The facts alleged in the bill are not legally sufficient to support a conviction for conspiracy to prevent, hinder, or delay execution of federal firearms laws. Importantly, a conviction for this offense requires "something more than setting the laws themselves at defiance." Baldwin, 120 U.S. at 693. The bill alleges that Defendants acquired and possessed firearms, ammunition, and explosive devices; this possession alone violated federal law, the Government contends. But Defendants are not guilty of hindering execution of federal firearms laws simply because they violated these laws. The bill of particulars says they are charged with conspiring to prevent, hinder or delay, the execution of laws: (1) "regulating the sale of firearms and requiring accurate records of such sales to be maintained and provided to federal agencies;" (2) "prohibiting the receipt, possession, or manufacture of certain kinds of firearms, including machine guns, short-barreled rifles, and short-barreled shotguns;" (3) "prohibiting the receipt, possession, or manufacture of destructive devices;" and (4) "prohibiting the use, carrying, or possession of firearms in connection with a crime of violence." (Doc. # 449; Bill of Particulars ("BoP") at ¶ 2). It is incumbent on the Government to specify exactly how Defendant hindered execution; unlawful possession is not enough. See Baldwin, 120 U.S. at 693.

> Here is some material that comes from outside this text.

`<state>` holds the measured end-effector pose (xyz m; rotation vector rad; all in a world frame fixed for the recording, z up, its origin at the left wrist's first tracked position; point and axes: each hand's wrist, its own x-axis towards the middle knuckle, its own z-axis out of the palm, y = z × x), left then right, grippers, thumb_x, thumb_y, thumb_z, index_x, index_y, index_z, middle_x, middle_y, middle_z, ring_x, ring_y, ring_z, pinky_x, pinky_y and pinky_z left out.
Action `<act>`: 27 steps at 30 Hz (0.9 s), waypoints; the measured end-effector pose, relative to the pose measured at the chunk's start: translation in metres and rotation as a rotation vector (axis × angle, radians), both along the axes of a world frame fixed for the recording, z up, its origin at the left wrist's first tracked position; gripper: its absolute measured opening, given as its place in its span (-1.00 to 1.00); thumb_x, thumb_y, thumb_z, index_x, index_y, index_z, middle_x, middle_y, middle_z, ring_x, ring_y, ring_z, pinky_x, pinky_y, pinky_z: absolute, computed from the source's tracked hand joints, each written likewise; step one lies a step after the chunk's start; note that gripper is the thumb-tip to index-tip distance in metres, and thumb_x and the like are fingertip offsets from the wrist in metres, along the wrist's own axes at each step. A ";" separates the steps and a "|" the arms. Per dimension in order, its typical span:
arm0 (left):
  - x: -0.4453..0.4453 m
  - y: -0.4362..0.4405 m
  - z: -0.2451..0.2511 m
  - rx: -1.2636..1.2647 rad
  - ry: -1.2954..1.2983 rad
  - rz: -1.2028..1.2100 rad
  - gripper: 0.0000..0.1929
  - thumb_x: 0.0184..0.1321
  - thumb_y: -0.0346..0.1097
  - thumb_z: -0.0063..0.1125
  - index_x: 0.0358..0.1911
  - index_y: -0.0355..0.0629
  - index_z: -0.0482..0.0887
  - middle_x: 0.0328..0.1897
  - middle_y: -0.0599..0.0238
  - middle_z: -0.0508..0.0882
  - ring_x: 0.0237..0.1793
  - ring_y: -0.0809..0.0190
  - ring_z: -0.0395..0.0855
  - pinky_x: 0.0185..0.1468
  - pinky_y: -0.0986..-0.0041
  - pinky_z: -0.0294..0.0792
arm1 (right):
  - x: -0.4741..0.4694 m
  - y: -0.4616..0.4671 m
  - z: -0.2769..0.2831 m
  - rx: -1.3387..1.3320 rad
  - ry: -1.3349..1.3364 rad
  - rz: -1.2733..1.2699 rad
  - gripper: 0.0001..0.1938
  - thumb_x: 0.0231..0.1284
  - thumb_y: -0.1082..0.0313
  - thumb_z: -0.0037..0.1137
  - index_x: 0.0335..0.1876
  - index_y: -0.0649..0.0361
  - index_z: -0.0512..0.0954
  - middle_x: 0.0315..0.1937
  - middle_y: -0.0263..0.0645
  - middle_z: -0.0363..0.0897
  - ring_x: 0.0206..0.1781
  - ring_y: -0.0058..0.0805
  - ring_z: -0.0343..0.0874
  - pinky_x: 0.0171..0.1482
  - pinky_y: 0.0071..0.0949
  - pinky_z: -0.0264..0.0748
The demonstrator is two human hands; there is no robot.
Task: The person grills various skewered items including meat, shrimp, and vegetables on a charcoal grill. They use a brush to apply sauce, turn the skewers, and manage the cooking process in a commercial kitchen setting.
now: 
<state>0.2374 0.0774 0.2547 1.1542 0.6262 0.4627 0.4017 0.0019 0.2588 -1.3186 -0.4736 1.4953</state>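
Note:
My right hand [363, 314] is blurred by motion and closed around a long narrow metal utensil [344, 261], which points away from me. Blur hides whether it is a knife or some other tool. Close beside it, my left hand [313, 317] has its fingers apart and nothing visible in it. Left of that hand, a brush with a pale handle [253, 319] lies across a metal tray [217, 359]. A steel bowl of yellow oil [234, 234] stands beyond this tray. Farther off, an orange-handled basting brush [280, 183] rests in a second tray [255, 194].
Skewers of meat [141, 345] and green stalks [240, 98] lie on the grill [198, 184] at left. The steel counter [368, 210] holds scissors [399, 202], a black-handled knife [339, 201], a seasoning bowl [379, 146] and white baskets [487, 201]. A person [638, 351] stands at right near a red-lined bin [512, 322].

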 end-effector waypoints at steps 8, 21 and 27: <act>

Instead of providing the necessary specifics of the violation alleged, the Government attempts to expand the narrow scope of this clause by including allegations of unlawful possession of firearms - an offense already charged in other counts of the indictment. Cf. Haywood, 268 F. at 800 ("[The seditious conspiracy statute] should not be enlarged by construction."). The first six paragraphs of the bill of particulars describe various weapons and destructive devices Defendants allegedly acquired and possessed. They fail to explain how possession of unlawful devices translates into conspiring to hinder government execution of gun laws.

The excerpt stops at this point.